Diarrhée sanglante chez l’enfant, peut-on anticiper un SHU ?

Publié le 13/10/2021

Une grande variété de pathogènes peut provoquer une diarrhée sanglante chez les enfants, d’incidence variable selon les pays et la saison. Dans les pays occidentaux, les principaux sont les Campylobacter, Salmonelles, Shigelles, Yersinia et Escherichia coli, producteurs de Shigatoxines (STEC) notamment. Ces derniers peuvent être la cause de syndrome hémolytique et urémique (SHU), responsable de micro-angiopathie thrombotique, une cause majeure d’atteinte rénale en dehors de la période néonatale. Les caractéristiques en sont une consommation de plaquettes, une hémolyse mécanique, une atteinte rénale et multi-viscérale. Identifier les souches responsables est d’une importance majeure pour la surveillance des enfants infectés.
Des pédiatres italiens rapportent les résultats d’une vaste étude sur le dépistage dans les selles de la toxine ST d’E coli, pendant 10 ans, dans 63 centres de pédiatrie du Nord du pays, couvrant une population de 2,3 millions d’enfants. Les prélèvements fécaux étaient analysés dans un centre à Milan dans les selles sanglantes prélevées aux urgences ou à l’admission.

Les buts étaient d’évaluer la prévalence des STEC parmi les enfants souffrant de diarrhée aiguë sanglante, de la distribution des gènes de Stx (toxine de Shiga) dans les selles et des sérotypes de colibacilles. Les paramètres biologiques à la présentation et lors de l’évolution des cas dépistés et/ou diagnostiqués à l’occasion d’un SHU ont été comparés.Les patients STEC + étaient réhydratés et surveillés pour détecter une hémoglobinurie jusqu’à la résolution de la diarrhée ou l’évolution vers un SHU.

Rechercher la Shigatoxine 2 dans les selles

Au total, 4 767 enfants ont été testés : 214 (4,5 %) étaient positifs pour les gènes Stx1 (62, 29 %) ou Stx2 (97, 45,3 %) ou les deux (55, 15,9 %). Le risque de SHU n’existait que pour les porteurs du gène Stx2 seul ou en association avec le Stx1. Ainsi, le risque de développer un SHU était de 23,7 % pour les porteurs de Stx2 seul, de 12,7 % pour Stx1+2 et de 0 % pour Stx1 seul (p < 0,0001).
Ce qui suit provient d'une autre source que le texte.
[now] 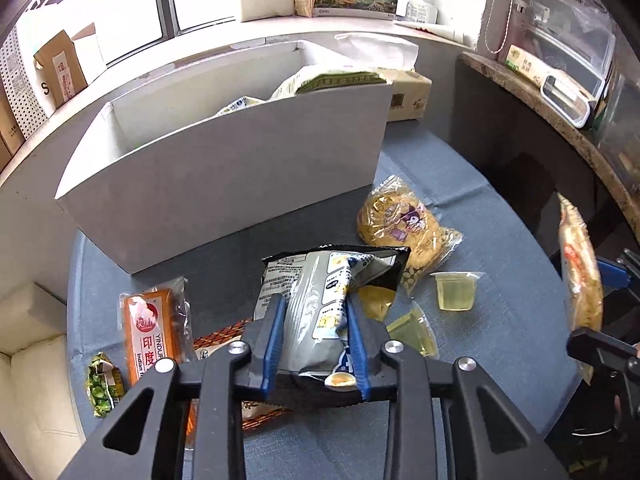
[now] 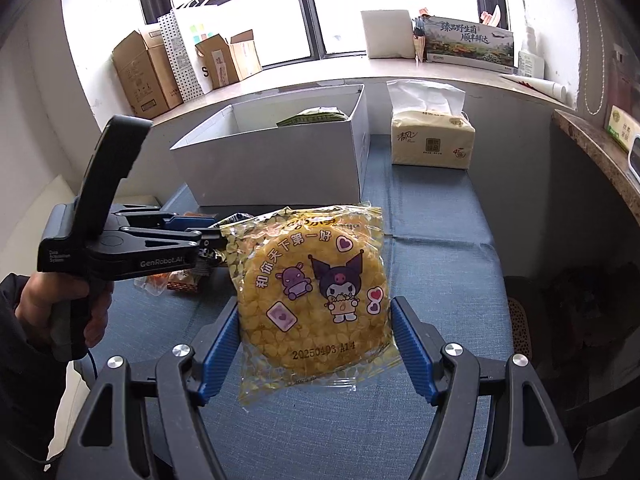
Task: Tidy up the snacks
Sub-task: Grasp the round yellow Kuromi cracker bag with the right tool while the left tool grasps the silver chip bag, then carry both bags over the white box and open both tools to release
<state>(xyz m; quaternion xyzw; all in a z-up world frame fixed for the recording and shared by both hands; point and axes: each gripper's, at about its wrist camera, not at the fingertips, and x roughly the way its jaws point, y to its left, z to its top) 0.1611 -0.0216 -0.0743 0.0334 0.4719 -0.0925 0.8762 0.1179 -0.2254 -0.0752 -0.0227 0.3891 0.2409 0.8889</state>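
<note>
Blue-clothed counter (image 2: pixel 440 248), white box (image 2: pixel 280 160) at 12 o'clock. Left gripper (image 1: pixel 316 320) clamping grey snack bag (image 1: pixel 316 296); right gripper (image 2: pixel 316 332) pinching cartoon cracker pack (image 2: pixel 316 292). Risk: crinkled bag slipping, cracker snapping under squeeze.

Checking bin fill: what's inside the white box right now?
In the white box, a green-and-cream snack bag leans at its right end, and a smaller packet peeks over the front wall. That wall hides the box floor, so anything lower is unseen.

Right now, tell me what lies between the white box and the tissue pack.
Only bare blue tablecloth separates white box and tissue pack, seen in the right wrist view.
</note>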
Globalement, le risque au cours des diarrhées sanglantes de portage du gène Stx2 était de 3,2 % (152/4767) et de développer un SHU de 0,71 % (34/4767). Le typage des colibacilles n’apportait pas de renseignements supplémentaires car les porteurs de Stx étaient infectés par des types variés : O157 25 %, O26 25 %, O103 7 % et bien d’autres.
D’autre part, pendant la période considérée, 95 autres patients ont souffert d’un SHU mais n’ont pas participé au programme de screening (26 sans diarrhée sanglante, 11 résidant dans une autre région, 58 dont le prélèvement n’a pas été adressé). A la présentation du SHU, le taux de créatinine était significativement plus bas chez les patients dépistés que chez les non dépistés (79 mmol/L vs 132 mmol/L). A court terme, le taux des complications neurologiques et des épurations extra-rénales était comparable. En revanche, l’évolution était plus favorable à long terme chez les enfants diagnostiqués avec une infection à Coli STEC avant un SHU : évolution sévère 2,9 % vs 15,8 %.
En conclusion, environ 1 % des enfants avec une diarrhée sanglante développe un syndrome hémolytique et urémique qui peut être anticipé par la recherche de toxine Stx2 dans les selles.

Pr Jean-Jacques Baudon

RÉFÉRENCE

Ardissino G et coll. : Bloody diarrhea and Shiga toxin-producing Escherichia coli hemolytic uremic syndrome in children: data from the ItalKid-HUS Network. J Pediatr., 2021; 237: 34-40.